FORMER Jubilee Zambia national coordinator Charity Musamba has observed that Citizen Economic Empowerment (CEE) programmes will not achieve intended objectives if there are no strategies of identifying people to be empowered.

And University of Zambia Development Studies’ lecturer Dr Francis Chigunta has said current economic growth obtaining in the country is not tangible and would not help to attain the Millennium Development Goals (MDGs).

Commenting on the developmental activities taking place around the country, Musamba urged the government to develop a resources distribution strategy that could benefit all people.

“When you critically look at the Citizen Economic Empowerment (CEE) programmes, you will find that it has nothing for ordinary people and it will not achieve intended objectives because it lacks strategies that will identify people to be empowered and mainly the elite people will access the funds and invest in ventures such as shares and blue chip markets thereby not creating massive employment,” Musamba said.

“Hence, Zambia will continue lagging behind because the government had not developed policies that must ensure equitable distribution of resources.”

Musamba, who is currently pursuing her PhD studies in Germany, commended the government for introducing windfall taxes for the mining sector.

“We are just excited about the investors coming into the country but they are not doing anything for the people and since we do not have good policies as a country, the mining sector will just leave us with negative social and environmental impacts if the prices decline but I am happy that the government has introduced these taxes so that benefits from these resources are distributed fairly to all people,” said Musamba.
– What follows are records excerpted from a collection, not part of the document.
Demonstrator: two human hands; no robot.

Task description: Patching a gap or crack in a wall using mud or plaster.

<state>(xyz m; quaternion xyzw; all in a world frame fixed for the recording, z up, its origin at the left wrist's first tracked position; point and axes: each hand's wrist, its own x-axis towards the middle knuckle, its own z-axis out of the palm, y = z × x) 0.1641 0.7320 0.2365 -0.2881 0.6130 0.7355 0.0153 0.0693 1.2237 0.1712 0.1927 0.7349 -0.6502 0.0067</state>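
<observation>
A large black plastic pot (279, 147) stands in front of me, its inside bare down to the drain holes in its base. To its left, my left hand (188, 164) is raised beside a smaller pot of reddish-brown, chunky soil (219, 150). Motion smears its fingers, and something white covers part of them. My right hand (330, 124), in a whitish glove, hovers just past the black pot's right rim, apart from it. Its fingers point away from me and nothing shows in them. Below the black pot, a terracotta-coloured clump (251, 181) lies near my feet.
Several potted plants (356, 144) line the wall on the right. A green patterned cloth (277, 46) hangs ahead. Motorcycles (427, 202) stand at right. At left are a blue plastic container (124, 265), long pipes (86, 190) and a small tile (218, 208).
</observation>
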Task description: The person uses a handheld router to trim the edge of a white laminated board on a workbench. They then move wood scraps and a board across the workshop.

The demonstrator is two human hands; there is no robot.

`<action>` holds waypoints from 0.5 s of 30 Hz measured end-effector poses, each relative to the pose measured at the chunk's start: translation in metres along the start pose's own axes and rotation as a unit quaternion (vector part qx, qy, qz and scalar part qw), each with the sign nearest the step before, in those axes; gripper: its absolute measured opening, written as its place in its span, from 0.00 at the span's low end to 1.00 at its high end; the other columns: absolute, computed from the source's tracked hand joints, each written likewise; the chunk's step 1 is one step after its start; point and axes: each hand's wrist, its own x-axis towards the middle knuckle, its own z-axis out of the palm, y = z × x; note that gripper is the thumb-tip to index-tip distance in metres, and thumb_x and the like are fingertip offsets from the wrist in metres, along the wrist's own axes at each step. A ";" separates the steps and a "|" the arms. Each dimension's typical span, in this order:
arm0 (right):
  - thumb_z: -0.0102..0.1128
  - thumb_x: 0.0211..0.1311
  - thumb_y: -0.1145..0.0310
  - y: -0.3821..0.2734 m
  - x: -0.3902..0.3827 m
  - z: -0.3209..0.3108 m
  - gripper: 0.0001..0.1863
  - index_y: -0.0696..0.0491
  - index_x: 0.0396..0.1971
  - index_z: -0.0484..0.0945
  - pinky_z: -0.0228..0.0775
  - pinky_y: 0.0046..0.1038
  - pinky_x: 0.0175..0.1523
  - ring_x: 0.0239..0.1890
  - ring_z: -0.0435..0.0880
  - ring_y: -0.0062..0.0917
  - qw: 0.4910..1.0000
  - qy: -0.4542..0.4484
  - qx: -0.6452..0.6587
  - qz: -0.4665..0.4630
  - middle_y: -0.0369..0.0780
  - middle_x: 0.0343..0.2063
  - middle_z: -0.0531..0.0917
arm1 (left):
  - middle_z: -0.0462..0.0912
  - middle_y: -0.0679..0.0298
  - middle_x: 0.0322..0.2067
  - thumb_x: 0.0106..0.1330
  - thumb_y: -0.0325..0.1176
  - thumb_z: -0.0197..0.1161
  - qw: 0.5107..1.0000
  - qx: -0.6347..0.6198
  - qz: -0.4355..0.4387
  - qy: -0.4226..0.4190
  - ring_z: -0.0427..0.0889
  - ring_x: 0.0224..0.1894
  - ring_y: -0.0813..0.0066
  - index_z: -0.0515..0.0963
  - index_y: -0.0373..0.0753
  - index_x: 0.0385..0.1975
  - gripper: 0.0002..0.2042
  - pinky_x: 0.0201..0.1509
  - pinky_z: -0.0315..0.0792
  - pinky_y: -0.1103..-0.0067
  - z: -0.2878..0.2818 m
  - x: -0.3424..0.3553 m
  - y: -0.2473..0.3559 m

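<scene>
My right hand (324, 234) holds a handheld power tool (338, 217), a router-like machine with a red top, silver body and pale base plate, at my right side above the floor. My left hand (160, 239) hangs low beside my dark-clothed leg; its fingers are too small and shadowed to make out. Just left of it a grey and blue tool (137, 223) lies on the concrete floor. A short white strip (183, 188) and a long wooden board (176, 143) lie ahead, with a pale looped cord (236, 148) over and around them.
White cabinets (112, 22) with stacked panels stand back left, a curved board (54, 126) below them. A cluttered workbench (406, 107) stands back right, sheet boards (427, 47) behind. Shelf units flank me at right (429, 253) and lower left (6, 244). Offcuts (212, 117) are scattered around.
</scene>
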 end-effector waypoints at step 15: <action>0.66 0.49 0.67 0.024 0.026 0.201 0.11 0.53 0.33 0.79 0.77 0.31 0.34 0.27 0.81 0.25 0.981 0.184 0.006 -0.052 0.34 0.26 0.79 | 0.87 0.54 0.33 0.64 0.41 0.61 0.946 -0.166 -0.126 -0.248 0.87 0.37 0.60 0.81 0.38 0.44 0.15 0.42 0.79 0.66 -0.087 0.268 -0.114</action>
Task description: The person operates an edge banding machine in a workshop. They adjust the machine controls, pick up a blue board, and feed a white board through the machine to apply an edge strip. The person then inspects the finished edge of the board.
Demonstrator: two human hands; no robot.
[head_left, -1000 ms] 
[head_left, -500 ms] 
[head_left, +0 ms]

And Dr Chigunta said there was mass poverty in the country and the government was not putting in place mitigation measures.

“It is true that various sectors of the economy are showing signs of growth but this is not tangible and since we are struggling to attain six per cent of GDP, these current growth rates will not help us attain the MDGs, especially that of reducing poverty by half by 2015,” Dr Chigunta said.

“And also there is need for the government to develop sustainable measures that will help translate economic growth into ways of reducing the mass poverty currently prevailing in the country.”